> _EXERCISE PROMPT_
Please find all lines in the data that hold the string "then" and copy them.

Dataset items:
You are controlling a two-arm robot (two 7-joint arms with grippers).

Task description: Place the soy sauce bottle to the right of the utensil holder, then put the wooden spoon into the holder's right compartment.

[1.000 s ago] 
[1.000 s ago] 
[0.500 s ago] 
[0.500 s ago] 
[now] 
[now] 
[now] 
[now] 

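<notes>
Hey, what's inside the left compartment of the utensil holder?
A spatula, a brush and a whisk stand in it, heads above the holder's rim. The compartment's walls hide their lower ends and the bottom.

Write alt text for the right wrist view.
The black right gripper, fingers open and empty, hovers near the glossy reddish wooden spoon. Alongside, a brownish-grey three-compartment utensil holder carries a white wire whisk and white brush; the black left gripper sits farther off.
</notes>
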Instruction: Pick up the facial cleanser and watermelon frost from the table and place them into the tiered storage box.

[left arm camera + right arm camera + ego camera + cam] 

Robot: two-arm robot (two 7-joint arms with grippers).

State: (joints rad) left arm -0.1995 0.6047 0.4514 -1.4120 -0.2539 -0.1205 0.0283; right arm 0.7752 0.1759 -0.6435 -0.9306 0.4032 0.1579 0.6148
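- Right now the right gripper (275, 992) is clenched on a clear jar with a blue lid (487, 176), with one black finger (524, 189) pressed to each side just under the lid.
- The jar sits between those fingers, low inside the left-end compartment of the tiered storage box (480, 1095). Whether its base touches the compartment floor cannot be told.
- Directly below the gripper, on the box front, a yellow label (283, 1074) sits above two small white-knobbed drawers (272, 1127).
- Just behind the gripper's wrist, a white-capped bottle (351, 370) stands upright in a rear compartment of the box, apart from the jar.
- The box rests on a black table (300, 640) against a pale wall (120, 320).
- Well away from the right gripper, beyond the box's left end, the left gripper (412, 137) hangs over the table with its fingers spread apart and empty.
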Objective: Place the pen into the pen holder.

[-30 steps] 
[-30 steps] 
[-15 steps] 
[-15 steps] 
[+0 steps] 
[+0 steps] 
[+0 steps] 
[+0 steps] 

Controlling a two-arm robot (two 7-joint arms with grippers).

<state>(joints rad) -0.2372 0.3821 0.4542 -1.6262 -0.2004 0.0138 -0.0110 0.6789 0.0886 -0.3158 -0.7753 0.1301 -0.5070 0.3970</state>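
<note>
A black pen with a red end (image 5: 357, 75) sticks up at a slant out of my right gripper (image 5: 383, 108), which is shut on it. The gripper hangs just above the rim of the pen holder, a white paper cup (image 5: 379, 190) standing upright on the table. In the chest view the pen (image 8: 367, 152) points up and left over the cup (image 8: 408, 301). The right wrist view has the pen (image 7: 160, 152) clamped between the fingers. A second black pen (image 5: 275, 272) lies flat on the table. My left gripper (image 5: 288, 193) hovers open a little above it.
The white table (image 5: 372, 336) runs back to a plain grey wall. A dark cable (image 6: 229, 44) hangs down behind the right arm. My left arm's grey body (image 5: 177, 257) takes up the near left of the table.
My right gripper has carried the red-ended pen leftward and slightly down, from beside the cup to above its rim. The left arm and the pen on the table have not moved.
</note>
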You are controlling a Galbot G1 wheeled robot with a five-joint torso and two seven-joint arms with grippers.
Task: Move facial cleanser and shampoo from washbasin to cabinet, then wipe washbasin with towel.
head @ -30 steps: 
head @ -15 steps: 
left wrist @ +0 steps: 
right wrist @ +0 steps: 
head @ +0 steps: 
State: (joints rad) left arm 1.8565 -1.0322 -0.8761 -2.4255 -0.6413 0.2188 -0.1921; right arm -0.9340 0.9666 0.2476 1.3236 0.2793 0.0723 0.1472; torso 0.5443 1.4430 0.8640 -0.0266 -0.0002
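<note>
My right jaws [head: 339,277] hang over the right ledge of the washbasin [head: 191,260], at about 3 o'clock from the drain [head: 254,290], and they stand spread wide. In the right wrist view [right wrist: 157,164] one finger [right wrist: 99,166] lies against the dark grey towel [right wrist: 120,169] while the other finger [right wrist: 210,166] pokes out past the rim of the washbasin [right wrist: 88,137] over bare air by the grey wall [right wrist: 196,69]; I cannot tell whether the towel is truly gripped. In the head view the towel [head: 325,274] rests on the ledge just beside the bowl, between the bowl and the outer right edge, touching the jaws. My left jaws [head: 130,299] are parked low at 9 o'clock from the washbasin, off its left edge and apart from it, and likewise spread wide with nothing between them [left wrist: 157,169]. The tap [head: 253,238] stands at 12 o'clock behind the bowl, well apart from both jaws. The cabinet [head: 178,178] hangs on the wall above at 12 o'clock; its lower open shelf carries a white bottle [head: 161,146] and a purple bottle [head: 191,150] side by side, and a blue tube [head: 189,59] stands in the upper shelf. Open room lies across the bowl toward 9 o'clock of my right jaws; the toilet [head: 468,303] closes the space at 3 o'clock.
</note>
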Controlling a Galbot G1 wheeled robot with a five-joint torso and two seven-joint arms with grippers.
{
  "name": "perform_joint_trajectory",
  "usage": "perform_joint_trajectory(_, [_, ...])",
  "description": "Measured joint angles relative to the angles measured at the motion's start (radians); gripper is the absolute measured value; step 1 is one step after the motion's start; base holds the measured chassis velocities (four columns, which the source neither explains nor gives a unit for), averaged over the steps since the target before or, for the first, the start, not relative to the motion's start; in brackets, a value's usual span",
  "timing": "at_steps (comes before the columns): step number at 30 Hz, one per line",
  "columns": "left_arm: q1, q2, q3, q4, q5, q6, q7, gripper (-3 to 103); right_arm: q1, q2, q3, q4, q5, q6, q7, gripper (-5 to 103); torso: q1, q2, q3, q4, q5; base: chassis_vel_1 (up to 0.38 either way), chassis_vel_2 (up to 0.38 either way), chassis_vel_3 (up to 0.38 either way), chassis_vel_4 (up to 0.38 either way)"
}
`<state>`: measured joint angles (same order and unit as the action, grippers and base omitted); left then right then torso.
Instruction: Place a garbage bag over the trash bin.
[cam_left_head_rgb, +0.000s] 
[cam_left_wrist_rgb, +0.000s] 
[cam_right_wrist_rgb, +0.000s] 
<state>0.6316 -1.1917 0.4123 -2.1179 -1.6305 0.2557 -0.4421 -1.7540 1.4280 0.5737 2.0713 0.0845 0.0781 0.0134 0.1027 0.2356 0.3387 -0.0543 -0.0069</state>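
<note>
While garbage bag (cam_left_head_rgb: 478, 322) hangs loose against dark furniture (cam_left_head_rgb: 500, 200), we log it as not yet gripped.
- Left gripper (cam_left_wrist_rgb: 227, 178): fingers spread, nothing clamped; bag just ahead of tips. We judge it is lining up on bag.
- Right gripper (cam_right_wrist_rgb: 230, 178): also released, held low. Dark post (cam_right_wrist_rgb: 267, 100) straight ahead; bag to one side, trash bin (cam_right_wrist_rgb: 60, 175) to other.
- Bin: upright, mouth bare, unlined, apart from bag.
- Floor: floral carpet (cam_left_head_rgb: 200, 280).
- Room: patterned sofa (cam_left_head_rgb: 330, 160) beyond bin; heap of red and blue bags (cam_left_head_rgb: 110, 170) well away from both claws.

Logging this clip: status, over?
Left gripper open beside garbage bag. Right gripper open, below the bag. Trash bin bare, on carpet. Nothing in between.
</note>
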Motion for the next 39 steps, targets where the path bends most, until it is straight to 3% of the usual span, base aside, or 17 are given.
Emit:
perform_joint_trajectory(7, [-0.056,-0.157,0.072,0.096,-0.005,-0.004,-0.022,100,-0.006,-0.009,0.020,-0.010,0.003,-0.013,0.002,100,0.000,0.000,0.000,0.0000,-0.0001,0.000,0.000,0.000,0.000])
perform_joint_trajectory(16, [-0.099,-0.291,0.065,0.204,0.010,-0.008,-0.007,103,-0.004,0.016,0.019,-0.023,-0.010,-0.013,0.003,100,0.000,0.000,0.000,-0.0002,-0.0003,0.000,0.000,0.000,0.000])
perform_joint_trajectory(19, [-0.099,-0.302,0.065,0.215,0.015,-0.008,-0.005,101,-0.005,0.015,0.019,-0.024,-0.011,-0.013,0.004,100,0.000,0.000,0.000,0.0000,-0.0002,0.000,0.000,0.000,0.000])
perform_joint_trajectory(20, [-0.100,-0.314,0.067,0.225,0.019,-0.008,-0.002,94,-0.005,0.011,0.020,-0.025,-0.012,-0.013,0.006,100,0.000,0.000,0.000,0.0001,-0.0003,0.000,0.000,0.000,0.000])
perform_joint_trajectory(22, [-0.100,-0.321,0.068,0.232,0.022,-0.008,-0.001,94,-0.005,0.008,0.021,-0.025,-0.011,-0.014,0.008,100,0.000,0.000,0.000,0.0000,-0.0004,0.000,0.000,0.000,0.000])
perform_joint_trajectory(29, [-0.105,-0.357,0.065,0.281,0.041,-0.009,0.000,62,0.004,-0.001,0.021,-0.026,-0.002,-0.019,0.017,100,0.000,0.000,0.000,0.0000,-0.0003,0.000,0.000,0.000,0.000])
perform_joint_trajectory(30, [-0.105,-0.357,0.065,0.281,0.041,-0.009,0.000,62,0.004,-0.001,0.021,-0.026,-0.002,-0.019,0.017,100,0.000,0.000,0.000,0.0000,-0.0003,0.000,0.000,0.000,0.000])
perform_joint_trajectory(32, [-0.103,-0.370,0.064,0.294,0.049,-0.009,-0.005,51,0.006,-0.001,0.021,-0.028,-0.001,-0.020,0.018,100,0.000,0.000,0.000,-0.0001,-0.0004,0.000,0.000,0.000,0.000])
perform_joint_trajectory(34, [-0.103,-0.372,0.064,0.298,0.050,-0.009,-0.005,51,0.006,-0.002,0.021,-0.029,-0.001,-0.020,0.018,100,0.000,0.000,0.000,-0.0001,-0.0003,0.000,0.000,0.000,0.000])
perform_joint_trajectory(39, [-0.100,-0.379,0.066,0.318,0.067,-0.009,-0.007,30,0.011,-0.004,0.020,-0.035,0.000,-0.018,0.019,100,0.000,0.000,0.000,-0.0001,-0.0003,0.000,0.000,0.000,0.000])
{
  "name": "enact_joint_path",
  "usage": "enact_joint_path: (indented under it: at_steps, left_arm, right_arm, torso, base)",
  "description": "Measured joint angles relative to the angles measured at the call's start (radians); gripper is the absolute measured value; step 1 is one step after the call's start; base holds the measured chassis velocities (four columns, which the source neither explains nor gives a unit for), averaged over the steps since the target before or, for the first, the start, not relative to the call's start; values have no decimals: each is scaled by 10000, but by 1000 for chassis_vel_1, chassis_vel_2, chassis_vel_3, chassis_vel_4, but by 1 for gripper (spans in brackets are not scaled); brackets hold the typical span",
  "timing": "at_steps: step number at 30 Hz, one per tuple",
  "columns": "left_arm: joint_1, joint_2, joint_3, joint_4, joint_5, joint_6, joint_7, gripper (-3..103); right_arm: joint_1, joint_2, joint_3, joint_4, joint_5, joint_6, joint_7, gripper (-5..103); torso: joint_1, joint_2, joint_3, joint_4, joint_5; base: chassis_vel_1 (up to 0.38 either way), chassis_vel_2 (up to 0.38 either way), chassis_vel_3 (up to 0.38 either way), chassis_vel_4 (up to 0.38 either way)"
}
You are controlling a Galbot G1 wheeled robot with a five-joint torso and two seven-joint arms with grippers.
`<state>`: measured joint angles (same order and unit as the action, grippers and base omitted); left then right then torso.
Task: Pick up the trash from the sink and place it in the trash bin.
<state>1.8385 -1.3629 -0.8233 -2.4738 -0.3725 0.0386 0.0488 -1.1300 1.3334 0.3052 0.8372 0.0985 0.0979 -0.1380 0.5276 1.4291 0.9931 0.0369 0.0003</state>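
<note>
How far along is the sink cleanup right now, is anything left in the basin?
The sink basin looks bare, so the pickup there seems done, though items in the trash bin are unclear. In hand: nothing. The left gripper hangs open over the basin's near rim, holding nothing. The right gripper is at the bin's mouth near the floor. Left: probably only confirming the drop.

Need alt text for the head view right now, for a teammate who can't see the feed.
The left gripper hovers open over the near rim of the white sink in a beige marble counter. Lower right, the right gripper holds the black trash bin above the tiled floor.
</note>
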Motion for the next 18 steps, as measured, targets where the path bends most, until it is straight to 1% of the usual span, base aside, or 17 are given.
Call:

> _OUTPUT OF THE EXERCISE_
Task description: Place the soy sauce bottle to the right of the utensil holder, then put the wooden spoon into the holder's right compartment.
Task: Move facial cleanser and shampoo from washbasin to cabinet, then wipe washbasin with towel.
`<state>`: measured joint angles (same order and unit as the action, grippers and base omitted); left then right then torso.
`<state>`: measured joint angles (same order and unit as the action, grippers and base omitted); left then right then torso.

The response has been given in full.